You can’t just take staff out of the mix and provide the same services. We weren’t an overinflated organisation five years ago, and we have been down to the bone for the last couple of years.

Portsmouth City Council Unite union convenor Richard White

Portsmouth City Council Unite union convenor Richard White said: ‘If the council doesn’t want to close services and cut back on staff, at what point do those cuts to staff mean services are unsustainable and there is no-one to deliver them?

‘We need a certain number of people in the city museum to open it, and care homes have minimum staffing levels and they are already at those levels.

‘You can’t just take staff out of the mix and provide the same services. We weren’t an overinflated organisation five years ago, and we have been down to the bone for the last couple of years.’

Cllr Gerald Vernon-Jackson, Lib Dem group leader, said the savings the council wants to make could end up being higher depending on how much the government’s next financial contribution is, due to be agreed in the autumn statement.

He said: ‘There are going to be big job cuts for years to come.’

The council began budget discussions this week.

Cllr Jones said: ‘I value the services we provide for the public.

‘My focus is on how we can look at losing jobs through voluntary redundancy and retirement, so we don’t have to close public services. I would rather through natural wastage lose staff at the council to cut down the wage bill, in order to meet our biggest savings as per the government’s austerity programme.’

Council deputy chief executive Michael Lawther said: ‘The council is in the early stages of planning its next budget.
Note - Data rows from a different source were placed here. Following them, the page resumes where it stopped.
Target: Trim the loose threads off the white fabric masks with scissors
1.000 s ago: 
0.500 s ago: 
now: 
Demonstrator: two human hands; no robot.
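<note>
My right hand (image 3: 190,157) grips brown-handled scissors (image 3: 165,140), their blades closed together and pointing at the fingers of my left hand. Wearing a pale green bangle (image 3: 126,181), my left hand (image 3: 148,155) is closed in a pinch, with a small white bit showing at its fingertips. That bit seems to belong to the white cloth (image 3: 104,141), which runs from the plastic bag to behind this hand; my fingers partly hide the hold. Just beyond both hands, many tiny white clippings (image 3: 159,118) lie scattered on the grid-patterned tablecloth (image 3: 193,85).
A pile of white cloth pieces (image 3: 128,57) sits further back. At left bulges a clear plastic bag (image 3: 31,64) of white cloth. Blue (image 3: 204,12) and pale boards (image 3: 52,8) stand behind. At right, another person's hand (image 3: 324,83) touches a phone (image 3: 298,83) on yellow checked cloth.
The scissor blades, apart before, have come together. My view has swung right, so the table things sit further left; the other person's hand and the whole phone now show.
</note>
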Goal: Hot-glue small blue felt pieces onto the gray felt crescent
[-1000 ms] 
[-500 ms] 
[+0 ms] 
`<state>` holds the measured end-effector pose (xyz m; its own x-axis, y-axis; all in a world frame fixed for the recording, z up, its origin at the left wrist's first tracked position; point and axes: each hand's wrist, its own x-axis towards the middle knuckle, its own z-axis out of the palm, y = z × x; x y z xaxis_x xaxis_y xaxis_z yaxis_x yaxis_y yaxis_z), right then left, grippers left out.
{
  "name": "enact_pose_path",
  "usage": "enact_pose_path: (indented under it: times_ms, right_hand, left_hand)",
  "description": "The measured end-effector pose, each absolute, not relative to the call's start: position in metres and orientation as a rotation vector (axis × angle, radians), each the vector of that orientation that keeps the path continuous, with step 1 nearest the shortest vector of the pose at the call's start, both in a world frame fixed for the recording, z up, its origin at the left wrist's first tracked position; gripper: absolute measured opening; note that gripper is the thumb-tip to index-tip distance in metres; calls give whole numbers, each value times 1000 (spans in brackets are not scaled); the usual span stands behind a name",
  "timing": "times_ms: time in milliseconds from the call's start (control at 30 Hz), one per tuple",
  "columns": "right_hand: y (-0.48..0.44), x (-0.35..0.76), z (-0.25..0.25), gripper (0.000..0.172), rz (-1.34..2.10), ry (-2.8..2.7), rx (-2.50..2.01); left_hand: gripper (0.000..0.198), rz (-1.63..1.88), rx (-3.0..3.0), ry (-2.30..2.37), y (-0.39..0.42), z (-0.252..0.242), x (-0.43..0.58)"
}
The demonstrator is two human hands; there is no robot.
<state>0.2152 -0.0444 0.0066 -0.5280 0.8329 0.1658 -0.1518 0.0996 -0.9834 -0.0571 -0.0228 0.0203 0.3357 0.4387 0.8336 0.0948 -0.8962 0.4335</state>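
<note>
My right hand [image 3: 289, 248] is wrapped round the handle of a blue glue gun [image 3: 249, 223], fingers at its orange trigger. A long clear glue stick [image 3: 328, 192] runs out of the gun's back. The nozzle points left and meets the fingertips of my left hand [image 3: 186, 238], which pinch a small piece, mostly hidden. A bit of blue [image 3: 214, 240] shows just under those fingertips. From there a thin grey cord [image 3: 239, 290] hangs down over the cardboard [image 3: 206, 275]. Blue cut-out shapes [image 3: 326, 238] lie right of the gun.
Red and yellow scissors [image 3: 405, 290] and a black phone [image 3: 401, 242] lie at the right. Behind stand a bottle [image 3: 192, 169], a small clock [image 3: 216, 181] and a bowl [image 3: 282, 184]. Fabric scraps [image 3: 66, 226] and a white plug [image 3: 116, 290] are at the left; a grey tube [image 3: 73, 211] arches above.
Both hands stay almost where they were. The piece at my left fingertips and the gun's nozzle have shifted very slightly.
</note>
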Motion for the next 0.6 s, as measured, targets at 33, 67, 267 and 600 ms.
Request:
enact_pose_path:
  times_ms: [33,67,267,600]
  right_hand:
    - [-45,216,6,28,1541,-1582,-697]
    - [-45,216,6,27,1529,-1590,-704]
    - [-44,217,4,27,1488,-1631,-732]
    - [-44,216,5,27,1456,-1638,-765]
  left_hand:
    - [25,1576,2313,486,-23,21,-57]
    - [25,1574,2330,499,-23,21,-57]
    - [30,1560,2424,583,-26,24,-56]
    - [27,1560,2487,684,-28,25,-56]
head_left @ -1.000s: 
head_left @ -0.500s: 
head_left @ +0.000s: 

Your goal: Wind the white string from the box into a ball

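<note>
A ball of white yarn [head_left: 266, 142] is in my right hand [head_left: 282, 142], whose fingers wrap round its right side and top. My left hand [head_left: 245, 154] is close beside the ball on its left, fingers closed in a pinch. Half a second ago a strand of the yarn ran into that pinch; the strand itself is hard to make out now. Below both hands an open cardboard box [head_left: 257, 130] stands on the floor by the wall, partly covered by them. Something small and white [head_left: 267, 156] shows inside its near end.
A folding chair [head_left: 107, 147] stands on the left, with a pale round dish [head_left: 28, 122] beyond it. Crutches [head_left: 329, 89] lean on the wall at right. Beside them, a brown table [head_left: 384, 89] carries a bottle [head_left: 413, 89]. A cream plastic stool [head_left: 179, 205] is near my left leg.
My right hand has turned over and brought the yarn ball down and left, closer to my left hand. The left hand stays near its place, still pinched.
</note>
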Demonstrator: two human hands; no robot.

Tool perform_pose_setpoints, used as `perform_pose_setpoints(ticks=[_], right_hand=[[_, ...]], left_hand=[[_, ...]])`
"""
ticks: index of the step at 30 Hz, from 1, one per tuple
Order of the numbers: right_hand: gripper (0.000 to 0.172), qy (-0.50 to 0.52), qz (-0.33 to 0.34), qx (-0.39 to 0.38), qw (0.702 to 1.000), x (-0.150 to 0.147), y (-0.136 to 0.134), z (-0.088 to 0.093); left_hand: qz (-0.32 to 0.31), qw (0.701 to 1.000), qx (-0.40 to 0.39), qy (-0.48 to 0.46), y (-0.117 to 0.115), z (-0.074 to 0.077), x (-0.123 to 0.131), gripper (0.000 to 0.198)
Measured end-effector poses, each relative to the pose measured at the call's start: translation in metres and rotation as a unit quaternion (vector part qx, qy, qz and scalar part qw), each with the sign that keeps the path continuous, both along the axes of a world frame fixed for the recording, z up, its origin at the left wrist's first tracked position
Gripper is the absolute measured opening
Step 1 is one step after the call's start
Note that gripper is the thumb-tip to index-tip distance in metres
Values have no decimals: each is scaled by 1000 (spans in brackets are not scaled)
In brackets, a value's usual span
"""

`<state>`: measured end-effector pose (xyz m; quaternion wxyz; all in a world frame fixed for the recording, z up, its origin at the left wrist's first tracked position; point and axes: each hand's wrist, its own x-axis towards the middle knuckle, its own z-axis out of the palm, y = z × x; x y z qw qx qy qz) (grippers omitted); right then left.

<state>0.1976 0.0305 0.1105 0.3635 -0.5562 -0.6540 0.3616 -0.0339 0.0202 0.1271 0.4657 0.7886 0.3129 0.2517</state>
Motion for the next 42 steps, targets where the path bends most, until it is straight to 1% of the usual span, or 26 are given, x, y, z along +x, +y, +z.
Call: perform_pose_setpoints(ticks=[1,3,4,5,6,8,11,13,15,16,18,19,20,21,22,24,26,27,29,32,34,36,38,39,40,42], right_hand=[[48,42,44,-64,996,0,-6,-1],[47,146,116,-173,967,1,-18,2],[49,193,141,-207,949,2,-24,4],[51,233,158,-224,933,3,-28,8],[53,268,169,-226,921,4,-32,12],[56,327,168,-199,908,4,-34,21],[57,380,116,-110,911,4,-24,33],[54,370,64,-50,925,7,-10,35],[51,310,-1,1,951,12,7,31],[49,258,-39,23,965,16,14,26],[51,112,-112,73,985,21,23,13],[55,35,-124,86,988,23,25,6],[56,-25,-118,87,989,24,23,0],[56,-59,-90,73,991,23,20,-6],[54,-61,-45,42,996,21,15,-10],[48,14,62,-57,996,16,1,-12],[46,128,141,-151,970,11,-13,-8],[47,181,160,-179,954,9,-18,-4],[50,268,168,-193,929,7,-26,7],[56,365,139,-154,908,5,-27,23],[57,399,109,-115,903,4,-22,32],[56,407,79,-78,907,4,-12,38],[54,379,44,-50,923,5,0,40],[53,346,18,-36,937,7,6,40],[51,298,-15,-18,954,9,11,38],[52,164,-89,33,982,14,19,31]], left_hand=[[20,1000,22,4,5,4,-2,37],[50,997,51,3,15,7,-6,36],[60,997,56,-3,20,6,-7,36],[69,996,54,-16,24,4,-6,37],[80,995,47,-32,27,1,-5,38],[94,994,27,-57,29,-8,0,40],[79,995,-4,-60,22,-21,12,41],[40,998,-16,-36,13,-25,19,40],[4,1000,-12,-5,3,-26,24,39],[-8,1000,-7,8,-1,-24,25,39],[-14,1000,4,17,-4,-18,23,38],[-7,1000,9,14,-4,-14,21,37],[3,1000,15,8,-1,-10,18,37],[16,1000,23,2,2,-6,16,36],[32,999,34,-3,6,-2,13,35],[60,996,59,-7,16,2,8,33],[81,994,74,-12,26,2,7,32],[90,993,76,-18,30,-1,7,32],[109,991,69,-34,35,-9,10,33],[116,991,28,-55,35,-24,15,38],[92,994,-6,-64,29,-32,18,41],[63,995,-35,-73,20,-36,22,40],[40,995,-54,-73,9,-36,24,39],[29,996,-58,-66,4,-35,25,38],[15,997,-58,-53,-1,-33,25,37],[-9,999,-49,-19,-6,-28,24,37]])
Because of the enormous spending reductions we have to make, it will be extremely hard to avoid some job losses.

‘Final proposals for the budget will not be drawn up until a full consultation has been done with residents, businesses and council staff. This will happen over the autumn.’

Other local councils say they are not looking to reduce the size of their workforces despite the need to make savings.

Gosport Borough Council leader Mark Hook said: ‘There will be savings that will be needed because the revenue support grant we receive will reduce to nothing by the end of the parliament. We will be looking at a reduction of £1.875m over the next four years.’

Fareham leader Sean Woodward said: ‘We have made millions of pounds worth of savings, and managed to do it without whole scale job cuts.

‘Earlier this year, we gave our staff a 6.2 per cent pay rise, which is unique in local government.’